Employee Engagement: A New Approach
I was happy to read an article in Forbes (The Best Employee Engagement Strategy is From The Bottom Up, 22/06/2015) focusing on changing the Employee Engagement strategy from being a traditionally top-down approach decided upon by senior managers to being a bottom up approach. This has been the etimes2 approach and was our aim as we developed our Employee Engagement Building Platform.
The author, Kevin Kruse, is perfectly correct in asserting that the traditional method of developing employee engagement strategies is mistaken. It is true that the only people who can fully comment on what will make the workplace more engaging is the people who responded to the survey in the first place. It is also right that there needs to be a conversation between the manager and team members about the survey results and prioritising improvement areas.Taking It Further
However, there is a key difference between the Etimes2 approach and all the good information and advice offered by the article. This key difference is in how we think about the individual within the team and his/her role in creating an engaged workplace.

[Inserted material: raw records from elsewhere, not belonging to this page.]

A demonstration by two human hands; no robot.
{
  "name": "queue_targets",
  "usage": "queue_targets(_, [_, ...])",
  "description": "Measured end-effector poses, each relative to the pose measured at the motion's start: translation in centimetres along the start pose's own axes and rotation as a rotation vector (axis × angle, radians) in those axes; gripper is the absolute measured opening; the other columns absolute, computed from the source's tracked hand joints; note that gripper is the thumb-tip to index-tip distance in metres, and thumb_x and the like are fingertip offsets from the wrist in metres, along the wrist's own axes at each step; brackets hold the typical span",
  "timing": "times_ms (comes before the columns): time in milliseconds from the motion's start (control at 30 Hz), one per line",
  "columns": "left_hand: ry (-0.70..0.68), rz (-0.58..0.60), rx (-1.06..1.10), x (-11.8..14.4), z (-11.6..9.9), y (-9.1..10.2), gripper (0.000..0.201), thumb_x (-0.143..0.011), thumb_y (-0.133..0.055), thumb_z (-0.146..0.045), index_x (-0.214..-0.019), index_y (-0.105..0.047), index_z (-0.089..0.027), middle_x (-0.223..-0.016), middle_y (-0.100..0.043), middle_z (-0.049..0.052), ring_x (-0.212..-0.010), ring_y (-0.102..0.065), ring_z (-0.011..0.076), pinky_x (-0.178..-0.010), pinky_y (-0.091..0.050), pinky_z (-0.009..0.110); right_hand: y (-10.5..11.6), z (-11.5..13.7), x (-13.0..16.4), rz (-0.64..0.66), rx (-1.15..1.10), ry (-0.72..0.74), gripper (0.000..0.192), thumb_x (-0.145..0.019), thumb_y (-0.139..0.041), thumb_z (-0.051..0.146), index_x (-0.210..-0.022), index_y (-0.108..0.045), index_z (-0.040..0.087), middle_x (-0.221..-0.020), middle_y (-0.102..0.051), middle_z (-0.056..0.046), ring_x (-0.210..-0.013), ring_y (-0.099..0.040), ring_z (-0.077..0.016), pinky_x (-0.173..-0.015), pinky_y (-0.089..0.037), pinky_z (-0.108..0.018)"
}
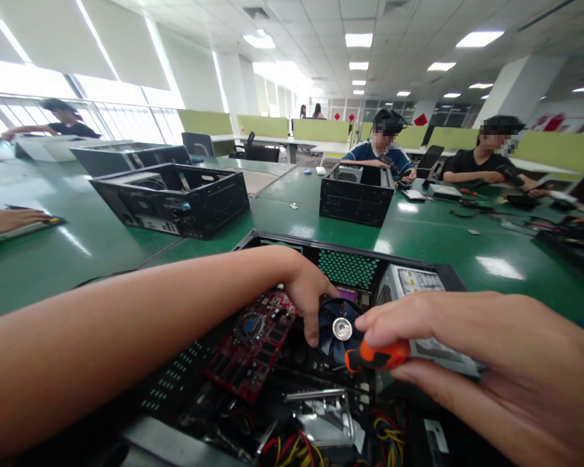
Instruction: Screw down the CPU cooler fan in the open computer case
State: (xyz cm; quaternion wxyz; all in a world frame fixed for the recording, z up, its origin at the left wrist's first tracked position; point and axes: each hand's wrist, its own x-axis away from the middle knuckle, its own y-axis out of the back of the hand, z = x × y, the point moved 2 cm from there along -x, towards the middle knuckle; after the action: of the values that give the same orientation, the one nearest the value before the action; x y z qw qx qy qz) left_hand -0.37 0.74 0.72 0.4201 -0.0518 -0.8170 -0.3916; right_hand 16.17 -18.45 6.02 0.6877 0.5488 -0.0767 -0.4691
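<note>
Reaching into the open computer case (pixel 433 267) at lower centre, the left hand (pixel 307 293) is steadying the fan (pixel 338 329) with curled fingers while the right hand (pixel 472 350) is gripping an orange-handled screwdriver (pixel 376 356) just beside it.

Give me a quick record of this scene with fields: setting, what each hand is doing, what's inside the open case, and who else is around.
setting: green table in an open office
left hand: reaches into the open computer case, fingers at the cooling fan
right hand: grips an orange-handled screwdriver beside the fan
inside case: red expansion card, power supply, coloured wires
other cases: two more on the table
people: two seated across, one far left
</note>
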Motion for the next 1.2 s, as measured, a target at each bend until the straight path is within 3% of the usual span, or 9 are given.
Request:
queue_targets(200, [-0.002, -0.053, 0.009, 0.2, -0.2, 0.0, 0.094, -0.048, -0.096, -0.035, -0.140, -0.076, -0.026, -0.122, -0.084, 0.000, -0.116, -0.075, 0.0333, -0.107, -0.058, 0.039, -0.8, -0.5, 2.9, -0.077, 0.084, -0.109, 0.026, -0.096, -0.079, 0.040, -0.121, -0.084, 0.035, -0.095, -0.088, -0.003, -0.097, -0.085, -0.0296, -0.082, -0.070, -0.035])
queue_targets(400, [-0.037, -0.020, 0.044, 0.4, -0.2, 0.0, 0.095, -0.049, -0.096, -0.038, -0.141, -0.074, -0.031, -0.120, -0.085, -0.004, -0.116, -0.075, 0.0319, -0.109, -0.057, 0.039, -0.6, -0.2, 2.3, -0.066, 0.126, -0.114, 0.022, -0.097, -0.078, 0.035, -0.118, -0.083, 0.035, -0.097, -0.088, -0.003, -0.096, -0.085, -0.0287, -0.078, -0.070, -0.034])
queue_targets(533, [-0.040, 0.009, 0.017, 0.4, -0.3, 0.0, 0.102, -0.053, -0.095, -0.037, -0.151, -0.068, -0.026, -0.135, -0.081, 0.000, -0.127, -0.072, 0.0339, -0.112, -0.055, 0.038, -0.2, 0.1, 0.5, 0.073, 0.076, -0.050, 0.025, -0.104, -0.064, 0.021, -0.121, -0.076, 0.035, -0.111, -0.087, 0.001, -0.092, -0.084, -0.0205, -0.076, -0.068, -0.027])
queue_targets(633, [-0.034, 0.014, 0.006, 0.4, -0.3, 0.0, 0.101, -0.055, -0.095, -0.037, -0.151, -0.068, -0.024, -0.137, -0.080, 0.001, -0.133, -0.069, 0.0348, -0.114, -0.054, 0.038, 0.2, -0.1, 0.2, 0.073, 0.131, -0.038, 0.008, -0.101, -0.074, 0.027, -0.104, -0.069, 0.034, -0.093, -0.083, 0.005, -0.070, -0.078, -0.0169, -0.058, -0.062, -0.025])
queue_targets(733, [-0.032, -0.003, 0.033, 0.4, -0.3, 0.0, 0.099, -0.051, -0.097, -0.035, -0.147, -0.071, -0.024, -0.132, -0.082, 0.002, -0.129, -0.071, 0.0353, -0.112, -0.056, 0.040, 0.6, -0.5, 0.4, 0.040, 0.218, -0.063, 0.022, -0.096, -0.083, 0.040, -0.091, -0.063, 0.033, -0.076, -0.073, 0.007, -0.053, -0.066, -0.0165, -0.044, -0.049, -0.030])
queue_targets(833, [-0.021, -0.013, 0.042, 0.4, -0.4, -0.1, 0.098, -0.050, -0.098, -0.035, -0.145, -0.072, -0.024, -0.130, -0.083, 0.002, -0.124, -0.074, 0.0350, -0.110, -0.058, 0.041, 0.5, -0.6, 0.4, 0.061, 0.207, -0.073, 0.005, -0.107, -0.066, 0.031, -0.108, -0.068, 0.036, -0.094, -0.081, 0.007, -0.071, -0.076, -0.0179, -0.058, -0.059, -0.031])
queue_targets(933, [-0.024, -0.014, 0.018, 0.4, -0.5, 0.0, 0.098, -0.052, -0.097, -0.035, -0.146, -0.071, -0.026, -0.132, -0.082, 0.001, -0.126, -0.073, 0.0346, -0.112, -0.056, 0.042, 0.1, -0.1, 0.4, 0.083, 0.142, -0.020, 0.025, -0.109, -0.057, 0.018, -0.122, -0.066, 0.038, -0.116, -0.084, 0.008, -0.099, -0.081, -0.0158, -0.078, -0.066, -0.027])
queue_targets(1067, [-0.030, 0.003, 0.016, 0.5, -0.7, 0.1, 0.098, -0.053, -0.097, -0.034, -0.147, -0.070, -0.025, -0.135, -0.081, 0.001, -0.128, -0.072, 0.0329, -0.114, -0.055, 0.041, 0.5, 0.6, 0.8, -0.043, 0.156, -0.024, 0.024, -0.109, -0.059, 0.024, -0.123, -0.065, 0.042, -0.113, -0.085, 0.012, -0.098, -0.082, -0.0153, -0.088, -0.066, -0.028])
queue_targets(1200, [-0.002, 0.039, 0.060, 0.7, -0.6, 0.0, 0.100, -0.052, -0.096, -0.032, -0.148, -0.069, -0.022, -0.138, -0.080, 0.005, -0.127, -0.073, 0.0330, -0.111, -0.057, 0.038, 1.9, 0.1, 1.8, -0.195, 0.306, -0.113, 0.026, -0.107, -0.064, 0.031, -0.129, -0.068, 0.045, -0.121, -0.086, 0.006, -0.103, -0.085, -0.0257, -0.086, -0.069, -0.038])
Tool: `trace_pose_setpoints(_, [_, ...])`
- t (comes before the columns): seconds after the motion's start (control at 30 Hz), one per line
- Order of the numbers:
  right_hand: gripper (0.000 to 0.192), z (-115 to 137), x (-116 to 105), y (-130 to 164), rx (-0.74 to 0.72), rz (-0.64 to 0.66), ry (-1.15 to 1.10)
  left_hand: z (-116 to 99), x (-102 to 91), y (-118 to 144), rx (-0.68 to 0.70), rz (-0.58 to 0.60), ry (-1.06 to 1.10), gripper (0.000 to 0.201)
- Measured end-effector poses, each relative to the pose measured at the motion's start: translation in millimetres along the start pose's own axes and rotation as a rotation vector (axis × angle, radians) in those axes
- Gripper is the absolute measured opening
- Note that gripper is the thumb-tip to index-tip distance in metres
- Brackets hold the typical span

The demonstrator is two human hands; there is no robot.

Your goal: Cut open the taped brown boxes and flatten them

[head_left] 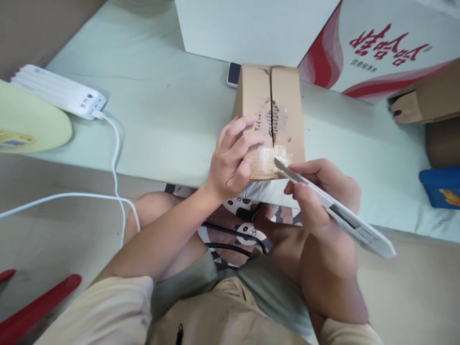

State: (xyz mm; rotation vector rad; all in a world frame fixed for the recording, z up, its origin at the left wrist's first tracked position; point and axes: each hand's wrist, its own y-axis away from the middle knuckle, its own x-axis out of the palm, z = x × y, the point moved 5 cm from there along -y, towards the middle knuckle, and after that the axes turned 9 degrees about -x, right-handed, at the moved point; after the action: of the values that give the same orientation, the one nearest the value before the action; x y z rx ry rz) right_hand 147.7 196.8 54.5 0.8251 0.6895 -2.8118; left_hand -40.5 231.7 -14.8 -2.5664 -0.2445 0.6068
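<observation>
A small brown cardboard box (283,100) lies on the pale green surface (168,110), its top seam split and the cardboard torn around it. A strip of clear tape crosses its near end. My left hand (232,160) presses on the box's near left side, fingers spread over the top. My right hand (323,191) grips a white utility knife (345,218), and the blade tip touches the tape at the seam.
A white power bank (59,91) with a white cable (115,158) lies at the left. A phone (233,73) sits behind the box. Large white and red-printed cartons (381,48) stand at the back, a blue container (440,187) at the right.
</observation>
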Motion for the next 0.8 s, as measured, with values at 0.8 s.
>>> trace_pose_setpoints(0.8, [0.013,-1,-30,4,-0.099,-0.492,0.009,3,-8.9,5,0.028,-0.174,0.140,0.064])
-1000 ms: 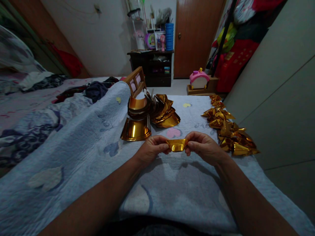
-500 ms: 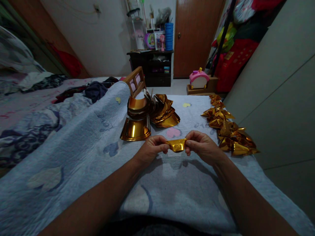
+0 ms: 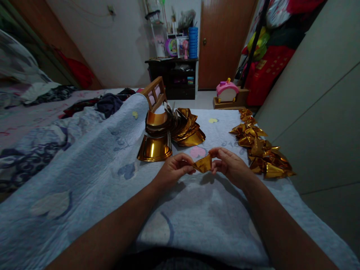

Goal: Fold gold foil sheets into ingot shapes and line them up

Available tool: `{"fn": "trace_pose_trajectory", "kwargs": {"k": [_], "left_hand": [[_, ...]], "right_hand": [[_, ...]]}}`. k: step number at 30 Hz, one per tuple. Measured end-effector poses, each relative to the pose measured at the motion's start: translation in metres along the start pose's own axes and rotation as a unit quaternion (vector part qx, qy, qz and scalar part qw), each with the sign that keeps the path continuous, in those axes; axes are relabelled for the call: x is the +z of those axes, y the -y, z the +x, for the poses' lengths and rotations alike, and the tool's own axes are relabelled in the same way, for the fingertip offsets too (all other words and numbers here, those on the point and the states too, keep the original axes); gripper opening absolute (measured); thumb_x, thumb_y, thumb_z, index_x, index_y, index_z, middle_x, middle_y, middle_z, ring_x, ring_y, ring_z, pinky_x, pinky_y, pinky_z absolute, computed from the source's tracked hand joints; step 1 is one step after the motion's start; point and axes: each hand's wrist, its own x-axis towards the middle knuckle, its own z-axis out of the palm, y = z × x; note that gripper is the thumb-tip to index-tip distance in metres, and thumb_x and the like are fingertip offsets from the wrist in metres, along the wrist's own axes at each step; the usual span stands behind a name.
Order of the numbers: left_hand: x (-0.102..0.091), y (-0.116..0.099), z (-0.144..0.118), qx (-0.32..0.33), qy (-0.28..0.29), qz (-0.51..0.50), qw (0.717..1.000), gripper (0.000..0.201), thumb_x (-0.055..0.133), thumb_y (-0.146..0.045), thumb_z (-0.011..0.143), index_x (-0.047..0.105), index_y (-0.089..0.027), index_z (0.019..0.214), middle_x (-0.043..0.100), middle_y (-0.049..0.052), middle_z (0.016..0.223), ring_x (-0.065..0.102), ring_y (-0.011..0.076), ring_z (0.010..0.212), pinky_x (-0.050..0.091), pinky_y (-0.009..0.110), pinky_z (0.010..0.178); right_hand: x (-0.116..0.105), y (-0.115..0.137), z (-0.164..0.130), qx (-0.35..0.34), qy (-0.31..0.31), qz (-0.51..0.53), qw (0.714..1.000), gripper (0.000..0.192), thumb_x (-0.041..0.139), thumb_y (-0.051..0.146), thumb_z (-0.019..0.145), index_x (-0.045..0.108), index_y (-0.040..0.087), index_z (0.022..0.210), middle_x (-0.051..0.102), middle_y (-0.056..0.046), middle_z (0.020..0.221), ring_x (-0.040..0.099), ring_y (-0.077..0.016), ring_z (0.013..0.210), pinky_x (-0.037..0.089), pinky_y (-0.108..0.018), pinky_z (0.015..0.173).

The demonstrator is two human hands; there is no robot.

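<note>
A small folded piece of gold foil paper (image 3: 204, 164) is pinched between both my hands just above a light blue quilt (image 3: 92, 165). My left hand (image 3: 172, 170) grips its left end and my right hand (image 3: 229, 165) grips its right end, fingers curled around it. The piece is bent so its right side tips upward. Just beyond my left hand lies a stack of unfolded gold paper sheets (image 3: 168, 131), curled and fanned out. A pile of folded gold pieces (image 3: 260, 146) runs along the quilt's right side, close to my right hand.
A wooden frame (image 3: 154, 92) stands behind the gold stack. Rumpled clothes and bedding (image 3: 42, 112) lie to the left. A pale cabinet wall (image 3: 320, 97) borders the right. Farther back stand a dark shelf unit (image 3: 176, 77), a pink toy (image 3: 226, 90) and a brown door (image 3: 222, 41).
My hands moved closer together and slightly up. The gold piece went from a flat, wide strip to a bent shape with its right side raised.
</note>
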Motion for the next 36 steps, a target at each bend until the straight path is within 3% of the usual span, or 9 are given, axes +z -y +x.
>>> {"fn": "trace_pose_trajectory", "kwargs": {"k": [2,4,9,14,19,23,27,32,36], "left_hand": [[0.0,-0.002,-0.001,0.079,0.0,0.12,0.99,0.005,0.075,-0.022,0.083,0.073,-0.018,0.08,0.066,0.005,0.087,0.064,0.0175,0.084,0.05,0.029,0.08],[0.0,-0.001,-0.002,0.137,0.005,0.224,0.965,0.009,0.068,-0.017,0.088,0.075,-0.02,0.084,0.066,0.006,0.093,0.063,0.0177,0.09,0.049,0.029,0.083],[-0.001,0.007,-0.003,0.272,-0.005,0.367,0.889,0.015,0.058,-0.015,0.094,0.072,-0.018,0.091,0.062,0.005,0.091,0.062,0.0143,0.081,0.051,0.024,0.07],[-0.001,0.012,-0.003,0.337,-0.023,0.455,0.824,0.018,0.055,-0.01,0.095,0.071,-0.018,0.093,0.063,0.004,0.09,0.063,0.0123,0.077,0.052,0.021,0.066],[0.003,0.009,-0.004,0.367,-0.013,0.495,0.788,0.018,0.054,-0.013,0.096,0.072,-0.017,0.093,0.065,0.004,0.087,0.063,0.0122,0.072,0.052,0.021,0.063],[0.003,0.01,-0.004,0.364,-0.015,0.489,0.793,0.018,0.055,-0.01,0.095,0.071,-0.017,0.094,0.066,0.005,0.089,0.064,0.0125,0.074,0.052,0.021,0.064],[0.003,0.011,-0.003,0.347,-0.026,0.464,0.815,0.021,0.054,-0.007,0.094,0.07,-0.017,0.102,0.066,0.005,0.093,0.065,0.0135,0.079,0.054,0.022,0.068],[0.002,0.008,-0.004,0.299,-0.052,0.421,0.854,0.027,0.054,-0.007,0.094,0.065,-0.018,0.115,0.067,0.007,0.103,0.066,0.0153,0.092,0.056,0.026,0.081],[0.0,0.006,-0.004,0.266,-0.063,0.398,0.876,0.027,0.054,-0.007,0.093,0.064,-0.02,0.115,0.067,0.006,0.103,0.066,0.0159,0.093,0.056,0.028,0.081]], "right_hand": [[0.002,0.0,0.001,0.008,-0.014,-0.022,1.0,0.041,0.072,0.055,0.083,0.067,0.018,0.099,0.067,-0.006,0.101,0.065,-0.0123,0.066,0.053,-0.024,0.053],[0.004,0.0,0.001,0.014,-0.025,-0.046,0.999,0.042,0.073,0.057,0.081,0.068,0.017,0.096,0.066,-0.007,0.102,0.064,-0.0124,0.066,0.051,-0.023,0.051],[0.006,0.001,0.0,-0.001,-0.061,-0.094,0.994,0.038,0.075,0.053,0.078,0.066,0.019,0.093,0.059,0.002,0.071,0.053,-0.0105,0.057,0.045,-0.022,0.048],[0.005,0.003,0.0,-0.046,-0.094,-0.179,0.978,0.035,0.076,0.049,0.074,0.065,0.019,0.09,0.055,0.005,0.066,0.047,-0.0093,0.05,0.04,-0.024,0.046],[0.008,0.005,0.0,-0.062,-0.12,-0.236,0.962,0.03,0.073,0.046,0.074,0.061,0.019,0.081,0.054,0.005,0.063,0.043,-0.009,0.048,0.034,-0.024,0.045],[0.008,0.004,0.0,-0.076,-0.121,-0.278,0.95,0.024,0.069,0.041,0.076,0.061,0.019,0.077,0.052,0.005,0.059,0.04,-0.0092,0.048,0.032,-0.024,0.046],[0.006,0.001,0.001,-0.101,-0.137,-0.314,0.934,0.018,0.064,0.036,0.076,0.06,0.019,0.075,0.052,0.004,0.061,0.043,-0.0105,0.052,0.034,-0.024,0.05],[0.003,-0.002,0.002,-0.137,-0.169,-0.384,0.897,0.015,0.061,0.033,0.079,0.061,0.019,0.075,0.051,0.004,0.06,0.046,-0.0121,0.054,0.033,-0.025,0.052],[0.0,0.0,0.001,-0.178,-0.207,-0.437,0.857,0.01,0.058,0.03,0.081,0.059,0.02,0.077,0.051,0.005,0.059,0.045,-0.0115,0.053,0.033,-0.025,0.052]]}}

The article states that “70% of the variance in engagement correlates to the manager”. This creates the potential for a lot of history and experiences between the individual employee and the manager. These experiences and history will have a significant influence on how engaged or disengaged the employee is and will also shape their perceptions about what is happening in both their team and their organisation.
The article also makes one telling statement – “if your boss hasn’t changed (his)her behaviours” – as a key reason for bottom up engagement. However, the advice given here doesn’t go as far as creating a bottom-up approach. It creates a ‘middle-up’ approach to engagement because it suggests the bottom level is with the manager and the team. It leaves the engagement survey result in the hands of the manager.
The “behaviours” that the manager “hasn’t changed” are very important here. From these behaviours, what does the individual team member expect to happen? What has been the norm in the past? The individual will refer to the experiences and perceptions mentioned above to rationalise the survey results coming back and how s/he believes the manager will follow through on actions identified. If these thoughts are negative, there will be more required than this conversation to engage the team.Bottom Up Starts With The Individual
Instead of considering this team conversation as the “bottom”, we should consider bottom up as starting with the individual. Technology has made it possible for engagement survey results to be individualised and for each employee to know where s/he stands. It also enables us to encourage the individual to create a personal action plan focused on becoming more engaged.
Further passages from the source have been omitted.